_RECORDED DATA_
+++

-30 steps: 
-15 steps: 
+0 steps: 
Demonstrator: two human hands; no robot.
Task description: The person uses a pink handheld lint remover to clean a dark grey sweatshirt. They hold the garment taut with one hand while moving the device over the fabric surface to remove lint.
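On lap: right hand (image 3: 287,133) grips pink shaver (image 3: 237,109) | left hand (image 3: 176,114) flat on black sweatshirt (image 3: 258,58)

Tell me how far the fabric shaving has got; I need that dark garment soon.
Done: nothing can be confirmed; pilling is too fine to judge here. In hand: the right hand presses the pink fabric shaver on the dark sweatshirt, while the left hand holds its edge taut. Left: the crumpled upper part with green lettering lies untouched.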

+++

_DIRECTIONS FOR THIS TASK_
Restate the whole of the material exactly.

_RESPONSE BELOW_
-30 steps: 
-15 steps: 
+0 steps: 
Demonstrator: two human hands; no robot.
Task description: The person uses a pink handheld lint remover to clean a dark grey sweatshirt. They hold the garment taut with one hand while moving the device over the fabric surface to remove lint.
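On lap: right hand (image 3: 287,133) grips pink shaver (image 3: 237,109) | left hand (image 3: 176,114) flat on black sweatshirt (image 3: 258,58)

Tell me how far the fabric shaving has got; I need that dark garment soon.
Done: nothing can be confirmed; pilling is too fine to judge here. In hand: the right hand presses the pink fabric shaver on the dark sweatshirt, while the left hand holds its edge taut. Left: the crumpled upper part with green lettering lies untouched.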

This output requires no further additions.